* _Exercise goal_
Make an exact copy of the listing below.

[[ Recorded information, beginning ]]

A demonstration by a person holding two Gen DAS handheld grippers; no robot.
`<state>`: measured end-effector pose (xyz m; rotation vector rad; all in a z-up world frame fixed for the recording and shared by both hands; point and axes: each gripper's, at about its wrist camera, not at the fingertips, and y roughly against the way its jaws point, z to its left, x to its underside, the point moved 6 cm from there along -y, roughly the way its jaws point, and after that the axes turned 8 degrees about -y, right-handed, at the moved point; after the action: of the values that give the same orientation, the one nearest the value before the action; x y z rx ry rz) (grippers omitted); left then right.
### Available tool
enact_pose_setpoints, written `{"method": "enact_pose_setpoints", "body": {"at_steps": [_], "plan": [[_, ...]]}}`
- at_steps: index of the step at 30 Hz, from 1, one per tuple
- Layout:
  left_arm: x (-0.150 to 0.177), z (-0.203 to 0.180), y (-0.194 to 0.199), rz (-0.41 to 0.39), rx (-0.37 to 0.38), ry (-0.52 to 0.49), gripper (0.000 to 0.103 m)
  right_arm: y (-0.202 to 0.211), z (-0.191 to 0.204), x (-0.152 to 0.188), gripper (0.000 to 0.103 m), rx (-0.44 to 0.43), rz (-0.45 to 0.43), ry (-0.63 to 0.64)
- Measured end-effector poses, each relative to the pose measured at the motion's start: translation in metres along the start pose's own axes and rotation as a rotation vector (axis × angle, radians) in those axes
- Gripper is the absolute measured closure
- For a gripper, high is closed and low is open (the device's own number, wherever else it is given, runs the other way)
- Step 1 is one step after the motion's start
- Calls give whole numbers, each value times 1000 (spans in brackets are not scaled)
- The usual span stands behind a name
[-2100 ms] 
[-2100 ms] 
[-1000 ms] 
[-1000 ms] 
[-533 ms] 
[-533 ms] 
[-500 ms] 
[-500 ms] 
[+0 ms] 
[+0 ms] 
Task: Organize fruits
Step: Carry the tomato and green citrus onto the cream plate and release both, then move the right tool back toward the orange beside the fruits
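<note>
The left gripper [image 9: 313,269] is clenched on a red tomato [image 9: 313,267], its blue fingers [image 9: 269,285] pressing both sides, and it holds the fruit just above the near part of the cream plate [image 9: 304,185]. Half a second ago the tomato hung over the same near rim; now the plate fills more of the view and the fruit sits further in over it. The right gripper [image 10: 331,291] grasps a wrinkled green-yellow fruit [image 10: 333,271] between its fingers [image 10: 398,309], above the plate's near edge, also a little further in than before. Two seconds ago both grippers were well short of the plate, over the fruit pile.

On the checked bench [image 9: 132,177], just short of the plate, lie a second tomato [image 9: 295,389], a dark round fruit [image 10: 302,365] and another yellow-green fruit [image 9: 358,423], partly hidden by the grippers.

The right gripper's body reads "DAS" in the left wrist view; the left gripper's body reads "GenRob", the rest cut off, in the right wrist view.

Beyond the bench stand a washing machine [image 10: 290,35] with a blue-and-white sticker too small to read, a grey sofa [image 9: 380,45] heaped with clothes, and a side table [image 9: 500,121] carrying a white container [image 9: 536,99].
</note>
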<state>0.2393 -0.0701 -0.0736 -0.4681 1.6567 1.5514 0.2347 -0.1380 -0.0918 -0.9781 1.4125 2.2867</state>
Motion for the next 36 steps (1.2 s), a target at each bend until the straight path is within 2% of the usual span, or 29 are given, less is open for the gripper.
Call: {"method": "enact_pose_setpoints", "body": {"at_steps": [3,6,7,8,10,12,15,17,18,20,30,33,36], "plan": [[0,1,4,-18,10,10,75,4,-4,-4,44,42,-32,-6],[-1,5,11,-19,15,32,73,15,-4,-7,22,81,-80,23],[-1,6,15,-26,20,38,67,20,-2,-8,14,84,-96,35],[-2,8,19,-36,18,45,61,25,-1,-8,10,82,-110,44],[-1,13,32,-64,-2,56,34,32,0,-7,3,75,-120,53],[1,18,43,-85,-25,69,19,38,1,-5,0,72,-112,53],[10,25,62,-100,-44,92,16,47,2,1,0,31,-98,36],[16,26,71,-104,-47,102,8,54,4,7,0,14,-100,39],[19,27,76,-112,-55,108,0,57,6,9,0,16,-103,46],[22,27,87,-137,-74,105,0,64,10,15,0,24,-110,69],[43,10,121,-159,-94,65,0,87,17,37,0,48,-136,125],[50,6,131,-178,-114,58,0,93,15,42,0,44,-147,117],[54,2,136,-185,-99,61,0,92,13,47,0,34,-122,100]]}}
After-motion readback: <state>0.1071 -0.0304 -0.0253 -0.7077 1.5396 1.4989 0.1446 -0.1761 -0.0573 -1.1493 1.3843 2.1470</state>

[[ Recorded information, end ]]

* _Response box_
A demonstration by a person holding two Gen DAS handheld grippers; no robot.
`<state>`: measured end-effector pose (xyz m; rotation vector rad; all in a z-up world frame fixed for the recording and shared by both hands; point and axes: each gripper's, at about its wrist camera, not at the fingertips, and y roughly against the way its jaws point, z to its left, x to its underside, the point moved 6 cm from there along -y, roughly the way its jaws point, and after that the axes turned 8 degrees about -y, right-handed, at the moved point; after the action: of the values that give the same orientation, the one nearest the value before the action; x y z rx ry rz) (grippers omitted); left then right.
### Available tool
enact_pose_setpoints, written `{"method": "enact_pose_setpoints", "body": {"at_steps": [_], "plan": [[_, ...]]}}`
- at_steps: index of the step at 30 Hz, from 1, one per tuple
- Layout:
  left_arm: x (-0.150 to 0.177), z (-0.203 to 0.180), y (-0.194 to 0.199), rz (-0.41 to 0.39), rx (-0.37 to 0.38), ry (-0.52 to 0.49), gripper (0.000 to 0.103 m)
  right_arm: y (-0.202 to 0.211), z (-0.191 to 0.204), x (-0.152 to 0.188), gripper (0.000 to 0.103 m), rx (-0.44 to 0.43), rz (-0.45 to 0.43), ry (-0.63 to 0.64)
- Measured end-effector poses, each relative to the pose measured at the motion's start: translation in metres along the start pose's own axes and rotation as a rotation vector (axis × angle, radians) in those axes
- Gripper is the absolute measured closure
- For a gripper, high is closed and low is open (the device's own number, wherever else it is given, runs the other way)
- Step 1 is one step after the motion's start
- Calls give whole numbers, each value times 1000 (spans in brackets are not scaled)
- The usual span stands behind a name
[-2100 ms] 
[-2100 ms] 
[-1000 ms] 
[-1000 ms] 
[-533 ms] 
[-533 ms] 
[-500 ms] 
[-500 ms] 
[+0 ms] 
[+0 ms] 
Task: Organize fruits
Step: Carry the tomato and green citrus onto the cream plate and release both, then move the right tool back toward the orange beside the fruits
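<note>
The left gripper [image 9: 313,269] is clenched on a red tomato [image 9: 313,267], its blue fingers [image 9: 269,285] pressing both sides, and it holds the fruit just above the near part of the cream plate [image 9: 304,185]. Half a second ago the tomato hung over the same near rim; now the plate fills more of the view and the fruit sits further in over it. The right gripper [image 10: 331,291] grasps a wrinkled green-yellow fruit [image 10: 333,271] between its fingers [image 10: 398,309], above the plate's near edge, also a little further in than before. Two seconds ago both grippers were well short of the plate, over the fruit pile.

On the checked bench [image 9: 132,177], just short of the plate, lie a second tomato [image 9: 295,389], a dark round fruit [image 10: 302,365] and another yellow-green fruit [image 9: 358,423], partly hidden by the grippers.

The right gripper's body reads "DAS" in the left wrist view; the left gripper's body reads "GenRob", the rest cut off, in the right wrist view.

Beyond the bench stand a washing machine [image 10: 290,35] with a blue-and-white sticker too small to read, a grey sofa [image 9: 380,45] heaped with clothes, and a side table [image 9: 500,121] carrying a white container [image 9: 536,99].
</note>
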<state>0.2393 -0.0701 -0.0736 -0.4681 1.6567 1.5514 0.2347 -0.1380 -0.0918 -0.9781 1.4125 2.2867</state>
Motion for the next 36 steps (1.2 s), a target at each bend until the straight path is within 2% of the usual span, or 29 are given, less is open for the gripper.
Call: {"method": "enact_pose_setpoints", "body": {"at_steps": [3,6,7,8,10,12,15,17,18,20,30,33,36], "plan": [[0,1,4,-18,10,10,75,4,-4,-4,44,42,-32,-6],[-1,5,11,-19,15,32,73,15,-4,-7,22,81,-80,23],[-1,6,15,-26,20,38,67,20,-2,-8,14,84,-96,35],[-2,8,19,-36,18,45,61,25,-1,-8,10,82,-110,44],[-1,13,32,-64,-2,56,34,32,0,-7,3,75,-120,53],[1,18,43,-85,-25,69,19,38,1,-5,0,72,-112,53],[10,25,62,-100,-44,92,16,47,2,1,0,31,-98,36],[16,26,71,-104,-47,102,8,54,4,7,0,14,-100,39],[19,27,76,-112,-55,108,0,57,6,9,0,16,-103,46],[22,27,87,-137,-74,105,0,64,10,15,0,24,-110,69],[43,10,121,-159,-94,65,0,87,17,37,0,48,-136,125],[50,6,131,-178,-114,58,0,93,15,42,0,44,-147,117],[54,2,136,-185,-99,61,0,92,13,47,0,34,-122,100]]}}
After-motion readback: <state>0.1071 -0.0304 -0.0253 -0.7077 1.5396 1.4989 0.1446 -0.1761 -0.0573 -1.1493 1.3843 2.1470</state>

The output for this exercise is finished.